- Exercise -
Lines to restate from the data below: from the one containing "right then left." to the one containing "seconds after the", both included. Give them again exactly, and only them.
══ Data
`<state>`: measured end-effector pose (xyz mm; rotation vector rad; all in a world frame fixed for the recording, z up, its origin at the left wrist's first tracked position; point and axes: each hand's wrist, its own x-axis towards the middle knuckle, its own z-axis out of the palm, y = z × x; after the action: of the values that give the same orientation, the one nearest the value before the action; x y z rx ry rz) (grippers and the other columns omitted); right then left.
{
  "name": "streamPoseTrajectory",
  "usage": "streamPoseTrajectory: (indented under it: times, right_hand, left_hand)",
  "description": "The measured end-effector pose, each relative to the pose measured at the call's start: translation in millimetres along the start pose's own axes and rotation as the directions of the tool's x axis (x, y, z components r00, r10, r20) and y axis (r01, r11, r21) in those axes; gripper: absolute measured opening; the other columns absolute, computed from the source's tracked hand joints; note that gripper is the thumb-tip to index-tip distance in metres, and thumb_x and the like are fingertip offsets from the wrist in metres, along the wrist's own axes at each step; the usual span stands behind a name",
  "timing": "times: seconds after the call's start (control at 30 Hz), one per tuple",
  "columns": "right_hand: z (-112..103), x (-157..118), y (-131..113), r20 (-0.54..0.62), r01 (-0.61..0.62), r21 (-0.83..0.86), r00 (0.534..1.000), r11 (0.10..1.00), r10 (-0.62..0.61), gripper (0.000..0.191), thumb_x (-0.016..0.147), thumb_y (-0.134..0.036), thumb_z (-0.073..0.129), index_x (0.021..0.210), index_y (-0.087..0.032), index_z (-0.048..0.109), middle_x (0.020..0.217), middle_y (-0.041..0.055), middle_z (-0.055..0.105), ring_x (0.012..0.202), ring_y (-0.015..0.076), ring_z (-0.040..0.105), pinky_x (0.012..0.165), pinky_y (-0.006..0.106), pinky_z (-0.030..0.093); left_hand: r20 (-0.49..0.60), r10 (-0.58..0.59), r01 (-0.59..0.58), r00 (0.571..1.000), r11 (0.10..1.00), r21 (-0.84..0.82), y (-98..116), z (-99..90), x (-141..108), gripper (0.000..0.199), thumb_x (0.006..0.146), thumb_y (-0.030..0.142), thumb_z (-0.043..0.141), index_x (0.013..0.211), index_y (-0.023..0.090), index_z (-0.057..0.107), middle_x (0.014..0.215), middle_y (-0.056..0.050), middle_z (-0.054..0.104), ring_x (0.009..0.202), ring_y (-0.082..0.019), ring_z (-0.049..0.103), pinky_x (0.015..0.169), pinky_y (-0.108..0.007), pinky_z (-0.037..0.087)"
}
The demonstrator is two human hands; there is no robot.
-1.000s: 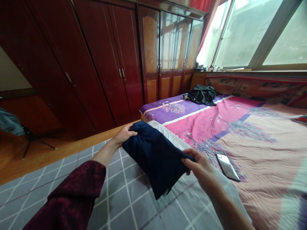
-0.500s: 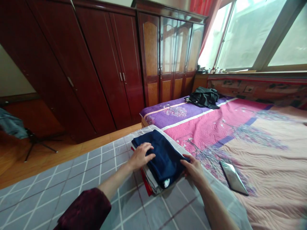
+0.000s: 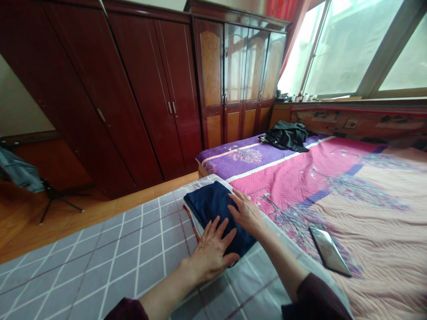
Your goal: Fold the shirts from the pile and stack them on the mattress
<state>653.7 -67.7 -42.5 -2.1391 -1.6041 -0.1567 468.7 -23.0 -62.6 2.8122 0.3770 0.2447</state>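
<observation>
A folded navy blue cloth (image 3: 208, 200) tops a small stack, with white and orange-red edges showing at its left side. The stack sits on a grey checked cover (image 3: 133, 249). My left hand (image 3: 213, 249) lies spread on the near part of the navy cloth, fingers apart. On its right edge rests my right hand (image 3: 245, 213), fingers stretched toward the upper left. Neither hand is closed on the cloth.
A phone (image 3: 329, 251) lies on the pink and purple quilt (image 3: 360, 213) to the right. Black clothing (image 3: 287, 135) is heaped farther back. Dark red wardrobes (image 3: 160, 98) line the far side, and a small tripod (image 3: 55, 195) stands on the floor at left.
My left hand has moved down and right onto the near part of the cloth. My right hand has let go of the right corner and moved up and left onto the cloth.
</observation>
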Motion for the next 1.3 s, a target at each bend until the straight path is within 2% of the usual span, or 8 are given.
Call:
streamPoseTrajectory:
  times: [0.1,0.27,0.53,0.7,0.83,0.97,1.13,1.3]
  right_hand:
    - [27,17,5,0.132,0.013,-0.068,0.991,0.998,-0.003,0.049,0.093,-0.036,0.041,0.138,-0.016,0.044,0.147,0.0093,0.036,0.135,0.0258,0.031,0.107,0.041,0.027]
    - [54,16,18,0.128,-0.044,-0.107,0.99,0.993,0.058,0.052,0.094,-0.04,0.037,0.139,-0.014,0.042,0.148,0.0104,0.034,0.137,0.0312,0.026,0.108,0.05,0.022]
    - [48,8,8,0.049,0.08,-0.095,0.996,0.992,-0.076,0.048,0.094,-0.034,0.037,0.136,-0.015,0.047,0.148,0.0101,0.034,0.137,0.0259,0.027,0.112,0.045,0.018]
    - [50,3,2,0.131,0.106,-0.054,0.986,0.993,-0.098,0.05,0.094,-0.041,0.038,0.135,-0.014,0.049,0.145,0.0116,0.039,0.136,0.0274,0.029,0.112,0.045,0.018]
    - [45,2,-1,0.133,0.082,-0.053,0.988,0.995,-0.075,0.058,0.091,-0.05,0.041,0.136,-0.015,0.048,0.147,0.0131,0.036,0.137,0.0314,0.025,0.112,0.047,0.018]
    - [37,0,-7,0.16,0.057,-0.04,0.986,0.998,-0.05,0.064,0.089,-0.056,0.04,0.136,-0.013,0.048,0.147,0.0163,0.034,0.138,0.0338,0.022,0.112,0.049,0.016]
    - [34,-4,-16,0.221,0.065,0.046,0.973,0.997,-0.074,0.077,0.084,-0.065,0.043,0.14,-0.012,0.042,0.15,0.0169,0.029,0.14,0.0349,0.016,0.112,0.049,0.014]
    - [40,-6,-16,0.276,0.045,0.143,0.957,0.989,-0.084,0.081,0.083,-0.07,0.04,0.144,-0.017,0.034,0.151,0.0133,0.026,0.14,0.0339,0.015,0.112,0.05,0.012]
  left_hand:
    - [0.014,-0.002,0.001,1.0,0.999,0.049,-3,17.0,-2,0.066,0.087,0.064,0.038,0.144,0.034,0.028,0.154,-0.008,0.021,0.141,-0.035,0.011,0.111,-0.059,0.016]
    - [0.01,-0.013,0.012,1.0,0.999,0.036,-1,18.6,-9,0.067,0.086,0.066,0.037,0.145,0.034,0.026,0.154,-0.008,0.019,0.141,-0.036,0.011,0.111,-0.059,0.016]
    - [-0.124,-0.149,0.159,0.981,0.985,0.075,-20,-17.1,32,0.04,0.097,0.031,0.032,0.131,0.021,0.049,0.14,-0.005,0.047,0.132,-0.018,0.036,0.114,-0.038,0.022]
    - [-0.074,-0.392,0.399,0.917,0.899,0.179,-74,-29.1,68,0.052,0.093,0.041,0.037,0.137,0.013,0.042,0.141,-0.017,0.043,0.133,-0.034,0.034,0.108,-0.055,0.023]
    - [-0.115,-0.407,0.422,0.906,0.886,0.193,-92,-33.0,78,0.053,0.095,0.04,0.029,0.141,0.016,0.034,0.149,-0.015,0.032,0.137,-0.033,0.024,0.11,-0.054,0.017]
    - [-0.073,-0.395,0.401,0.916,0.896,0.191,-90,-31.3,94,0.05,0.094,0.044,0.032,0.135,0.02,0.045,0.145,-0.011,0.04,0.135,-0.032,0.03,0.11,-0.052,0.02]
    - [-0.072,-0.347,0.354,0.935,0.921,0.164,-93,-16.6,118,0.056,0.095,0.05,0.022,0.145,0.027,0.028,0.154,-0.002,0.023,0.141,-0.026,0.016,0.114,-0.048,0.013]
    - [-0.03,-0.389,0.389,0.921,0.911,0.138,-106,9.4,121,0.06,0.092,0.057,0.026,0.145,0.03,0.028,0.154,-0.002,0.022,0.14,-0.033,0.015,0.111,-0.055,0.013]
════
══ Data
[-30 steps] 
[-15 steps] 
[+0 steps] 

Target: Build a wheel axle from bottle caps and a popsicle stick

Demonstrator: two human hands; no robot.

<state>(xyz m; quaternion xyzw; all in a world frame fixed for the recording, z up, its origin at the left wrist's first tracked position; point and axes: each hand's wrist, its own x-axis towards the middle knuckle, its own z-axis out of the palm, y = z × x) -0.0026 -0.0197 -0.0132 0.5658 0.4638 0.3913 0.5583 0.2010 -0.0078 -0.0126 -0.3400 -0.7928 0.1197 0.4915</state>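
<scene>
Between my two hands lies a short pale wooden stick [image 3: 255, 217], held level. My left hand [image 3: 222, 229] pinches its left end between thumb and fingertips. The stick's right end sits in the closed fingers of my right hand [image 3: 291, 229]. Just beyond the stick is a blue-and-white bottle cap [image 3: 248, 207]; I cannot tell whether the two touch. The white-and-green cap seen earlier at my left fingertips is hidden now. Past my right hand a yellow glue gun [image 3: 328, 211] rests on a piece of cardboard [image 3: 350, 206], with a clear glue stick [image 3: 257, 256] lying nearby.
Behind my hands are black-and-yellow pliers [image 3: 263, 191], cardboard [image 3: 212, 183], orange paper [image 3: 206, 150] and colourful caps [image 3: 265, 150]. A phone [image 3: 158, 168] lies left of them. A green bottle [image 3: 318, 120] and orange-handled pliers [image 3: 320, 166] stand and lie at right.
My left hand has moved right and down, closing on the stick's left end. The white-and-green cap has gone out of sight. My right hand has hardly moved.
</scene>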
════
- Response to this exercise -
`<state>`: measured end-effector pose (xyz mm; rotation vector rad; all in a world frame fixed for the recording, z up, its origin at the left wrist's first tracked position; point and axes: each hand's wrist, its own x-axis towards the middle knuckle, its own z-axis out of the palm, y = z × x; after the action: of the values that give the same orientation, the one nearest the value before the action; x y z rx ry rz) (grippers and the other columns omitted); right then left.
{
  "name": "streamPoseTrajectory",
  "usage": "streamPoseTrajectory: (indented under it: times, right_hand, left_hand)",
  "description": "The measured end-effector pose, each relative to the pose measured at the call's start: translation in millimetres along the start pose's own axes and rotation as the directions of the tool's x axis (x, y, z components r00, r10, r20) and y axis (r01, r11, r21) in those axes; gripper: absolute measured opening; the other columns absolute, computed from the source's tracked hand joints; note that gripper is the thumb-tip to index-tip distance in metres, and thumb_x and the like are fingertip offsets from the wrist in metres, along the wrist's own axes at each step; the usual span stands behind a name",
  "timing": "times: seconds after the call's start (control at 30 Hz), one per tuple",

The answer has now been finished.